According to a wisecrack of Schopenhauer, the medievals employed only three examples: Socrates, Plato, and an ass. In keeping with this hoary if not 'asinine' tradition, I too in my capacity as humble footnoter to Plato shall employ Socrates as my example. To point out the obvious: he stands in for any concrete individual whatsoever, animate or inanimate.
I have been arguing (drawing on the work of the late Barry Miller with whom I was privileged to have enjoyed a lengthy correspondence) that before Socrates came to be there was no such property as identity-with-Socrates. The astute Franklin Mason objects:
If there is no such thing as Socrates' identity before he came to be, it would seem that there's no such thing as his identity after he ceases to be. If we need the man Socrates if we are to speak about him, then we can't do so either before or after he exists. But clearly we can now speak of Socrates though he is long since dead. Thus we don't need the man to speak of the man, and so whatever reason we had to deny the existence of haecceities that predate the things to which they attach collapses.
Socrates came to exist in 470 B.C. So we can say:
1. It is now the case that Socrates did exist.
From this it follows that
2. It was the case (e.g. in 470 B.C.) that Socrates does exist.
Mason seems to think that from (2) one can also validly infer
3. It was the case (e.g.. in 472 B.C.) that Socrates will exist.
But if I am right, the second inference fails. For if I am right, before Socrates came to exist, not only was there no Socrates, there was no singular or de re possibility of Socrates' existing. At most there was the general possibility that someone come to have the properties that Socrates subsequently had.
To appreciate that the inference from (2) is invalid, consider a parallel argument. Suppose I promise Tom that I will buy him a book for his birthday. On the morning of his birthday I spy a first-edition copy of On the Road in a book store and I buy it. Once the purchase has been made we can say:
1*. It is now the case that a copy of OTR was selected for Tom.
From this it follows that
2*. It was the case that a copy of OTR is selected for Tom.

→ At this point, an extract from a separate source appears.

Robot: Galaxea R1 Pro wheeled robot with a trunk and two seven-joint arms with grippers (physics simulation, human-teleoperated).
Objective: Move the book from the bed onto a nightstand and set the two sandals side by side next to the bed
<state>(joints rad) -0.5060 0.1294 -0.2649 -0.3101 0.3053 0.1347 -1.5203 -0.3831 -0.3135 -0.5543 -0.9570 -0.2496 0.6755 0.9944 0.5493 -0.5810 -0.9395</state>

But until I bought the book on the morning of Tom's birthday I had no idea what I would buy. So before I bought the book no one was entitled to say
3*. It was the case that a copy of OTR will be selected for Tom.
The most one would be entitled to say is
4. It was the case that a book will be selected for Tom.
Just as (3*) does not follow from (2*), (3) does not follow from (2).
Only present and past actual individuals are genuine individuals. Future 'individuals,' not having yet come into existence, are not genuine individuals.
REFERENCE: Barry Miller, "Future Individuals and Haecceitism," Review of Metaphysics 45 (September 1991), 3-28, esp. 10-11.